As mayor, Landrieu committed to increase public safety by reforming the New Orleans Police Department and launching NOLA FOR LIFE, a comprehensive strategy to tackle the city’s historically high murder rate. There are early signs of progress — violent crime is trending down, and 2014 saw the lowest number of murders in 43 years.

Landrieu took office facing a nearly $100 million mid-year budget hole, about 20 percent of City Hall’s overall budget, that he closed by cutting smart and reorganizing city services. Today, the city is seeing unprecedented sales and property tax growth. The city has also leveraged over $100 million in private, philanthropic, and federal grant funds for key priorities. Under his leadership, the city also secured over a billion new dollars from FEMA for critical infrastructure and capital improvements to get New Orleans’s recovery going, including new funds for road and drainage projects, park and playground renovations, and new criminal justice facilities.

Prior to becoming mayor, Landrieu served as Louisiana’s lieutenant governor for six years and represented the Broadmoor neighborhood in the Louisiana House of Representatives for 16 years.

John Harwood, Editor at Large, CNBC

John Harwood is editor at large for CNBC covering Washington and hosts the CNBC Digital original video series “Speakeasy with John Harwood.”

Harwood was born in Louisville, Kentucky, and grew up in the Maryland suburbs outside of the nation’s capital. He has been around journalism and politics all his life; his first trip on a presidential campaign press plane came when he was 11 years old and accompanied his father, then a political reporter for The Washington Post.

While still in high school, he began his journalism career as a copy boy at The Washington Star. He studied history and economics at Duke University and graduated magna cum laude in 1978. Harwood subsequently joined The St. Petersburg Times, reporting on police, investigative projects, local government and politics. Later he became state capital correspondent in Tallahassee, Washington correspondent and political editor. While covering national politics, he also traveled extensively to South Africa, where he covered deepening unrest against the apartheid regime.

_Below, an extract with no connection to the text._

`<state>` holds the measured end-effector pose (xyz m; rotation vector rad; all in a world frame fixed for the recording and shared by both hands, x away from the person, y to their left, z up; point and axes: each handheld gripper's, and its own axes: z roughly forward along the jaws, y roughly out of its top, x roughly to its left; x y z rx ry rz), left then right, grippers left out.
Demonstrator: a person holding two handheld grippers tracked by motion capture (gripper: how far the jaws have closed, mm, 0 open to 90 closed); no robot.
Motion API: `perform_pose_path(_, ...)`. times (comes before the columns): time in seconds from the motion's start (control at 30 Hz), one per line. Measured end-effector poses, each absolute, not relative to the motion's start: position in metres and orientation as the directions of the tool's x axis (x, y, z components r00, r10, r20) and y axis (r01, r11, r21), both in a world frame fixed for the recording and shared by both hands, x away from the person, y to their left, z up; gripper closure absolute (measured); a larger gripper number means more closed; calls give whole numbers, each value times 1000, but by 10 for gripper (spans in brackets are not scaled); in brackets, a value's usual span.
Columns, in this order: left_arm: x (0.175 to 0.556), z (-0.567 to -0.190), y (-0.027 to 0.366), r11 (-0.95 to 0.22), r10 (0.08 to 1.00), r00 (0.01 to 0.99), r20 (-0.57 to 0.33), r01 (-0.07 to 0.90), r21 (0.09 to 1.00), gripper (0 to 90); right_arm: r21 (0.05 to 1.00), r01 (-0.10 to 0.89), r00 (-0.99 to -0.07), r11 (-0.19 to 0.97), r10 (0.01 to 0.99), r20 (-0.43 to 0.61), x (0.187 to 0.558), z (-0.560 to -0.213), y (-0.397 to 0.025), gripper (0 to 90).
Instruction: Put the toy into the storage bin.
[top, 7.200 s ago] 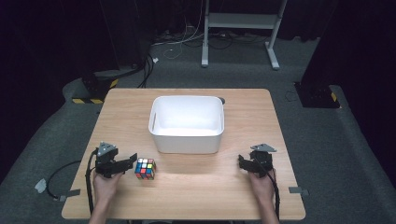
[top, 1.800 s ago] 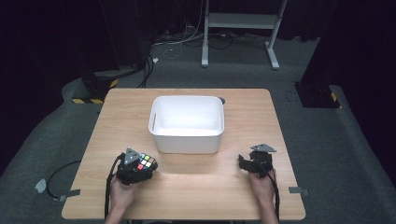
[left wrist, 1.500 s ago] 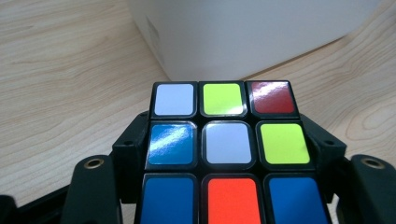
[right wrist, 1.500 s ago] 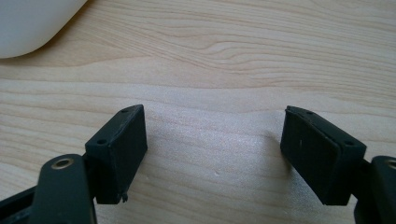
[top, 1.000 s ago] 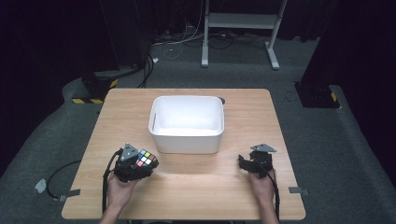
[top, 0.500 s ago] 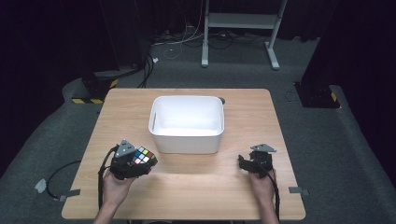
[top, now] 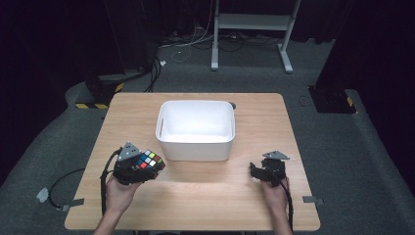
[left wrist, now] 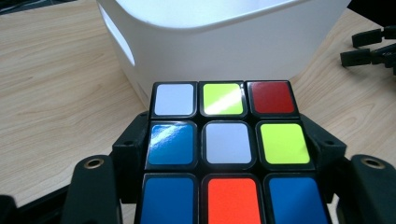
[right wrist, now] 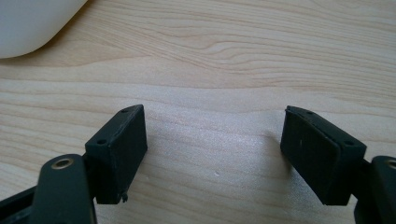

In 1989, Harwood was named a Nieman Fellow at Harvard University, where he spent the 1989–90 academic year. In 1991, he joined The Wall Street Journal as White House correspondent, covering the administration of George H. W. Bush. Later Harwood reported on Congress. In 1997, he became The Wall Street Journal’s political editor and chief political correspondent.

While at The Wall Street Journal, Harwood wrote the newspaper’s political column, “Washington Wire,” and oversaw the Wall Street Journal/NBC News poll. In March 2006, he joined CNBC as chief Washington correspondent.

In addition to CNBC, Harwood offers political analysis on NBC and NPR, among others. Harwood has covered each of the last nine presidential elections.